In making his order, the judge said this:

[The] government’s clearly entitled to the information that they’re seeking, and just because you-all have set up a system that makes that difficult, that doesn’t in any way lessen the government’s right to receive that information just as they could from any telephone company or any other e-mail source that could provide it easily”.

I was surprised that a court would go so far as to order Lavabit to turn over the security crown jewels. Turning over this information would have put Lavabit in a position of essentially lying to its users about security. While it’s true that Lavabit might have headed this off by being more cooperative earlier, when only the Snowden account was at issue, this chain of events only serves to undermine users’ trust in U.S.-based technology providers. Lavabit shut down rather than lie to its users, but that’s more than most providers would have done.

Comments

  1. Nicholas Weaver says

    It really is an open question “HOW” the FBI identified the silk road server which was imaged by in-country law enforcement. Its clear that a lot of the evidence linking Mr Ulbricht to (the then current) DPR in the NY complaint was based on forensic evaluation of the captured server (e.g. the StackOverflow account, the VPN account), and all the crimes listed and charged are directly based on contents of the captured server. And there is a lot of detail about what was found on the Silk Road servers, including accounting information, communication logs, etc in the NY complaint.
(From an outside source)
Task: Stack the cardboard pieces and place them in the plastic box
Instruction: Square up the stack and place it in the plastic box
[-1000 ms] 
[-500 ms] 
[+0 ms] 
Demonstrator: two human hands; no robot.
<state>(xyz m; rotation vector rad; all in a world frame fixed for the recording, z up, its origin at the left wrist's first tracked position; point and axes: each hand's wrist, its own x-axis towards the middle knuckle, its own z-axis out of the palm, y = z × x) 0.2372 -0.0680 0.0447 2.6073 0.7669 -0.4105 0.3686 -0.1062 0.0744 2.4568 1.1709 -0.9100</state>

    Thus my suspicion is “hack the server”: get a warrant to “Install a CIPAV on the server identified at …”, hack it, and have it phone home to the FBI.

    Nicolas Christin suspects flipped-insider (the “Employee” in the MD indictment), although I disagree.

    In either case, this has to come out in court: there are going to be a LOT of drug busts based on this, and at least one defense attorney, looking at mandatory minimums, is going to not tolerate magic evidence like the identification of the Silk Road server.

  2. Rubber-hose cryptanalysis.

  3. Harry Johnston says

    The NY times story says that Lavabit agreed to give access to Snowden’s account but the Government insisted on being given the master keys instead, so that they could see Snowden’s activity in real-time.

    http://www.nytimes.com/2013/10/03/us/snowdens-e-mail-provider-discusses-pressure-from-fbi-to-disclose-data.html?pagewanted=1&_r=0&hp

  4. “that doesn’t in any way lessen the government’s right to receive that information…”

    Strange that a judge would talk in terms of a government’s “rights”. Governments do not have rights; they have power. I suppose it would sound a bit crude to say in effect that government will beat you up until you submit, which is maybe why such a euphemism was used.

    The moral of the story seems to be, if you are any kind of internet provider, the first thing you should do upon government contact is devise a way to destroy all your key material. If it is destroyed, they can’t get it… although they still can throw you in a cage for fun. The second moral of the story is that internet providers of any service in the US should live outside the US.

    Anyway people will learn from this event and adjust, as they usually do.

  5. Just FYI of a typo:

    “one senses that some significant details of are still being withheld.”

    • DPR’s identity was uncovered using traditional investigative techniques. It had nothing to do with Crypto.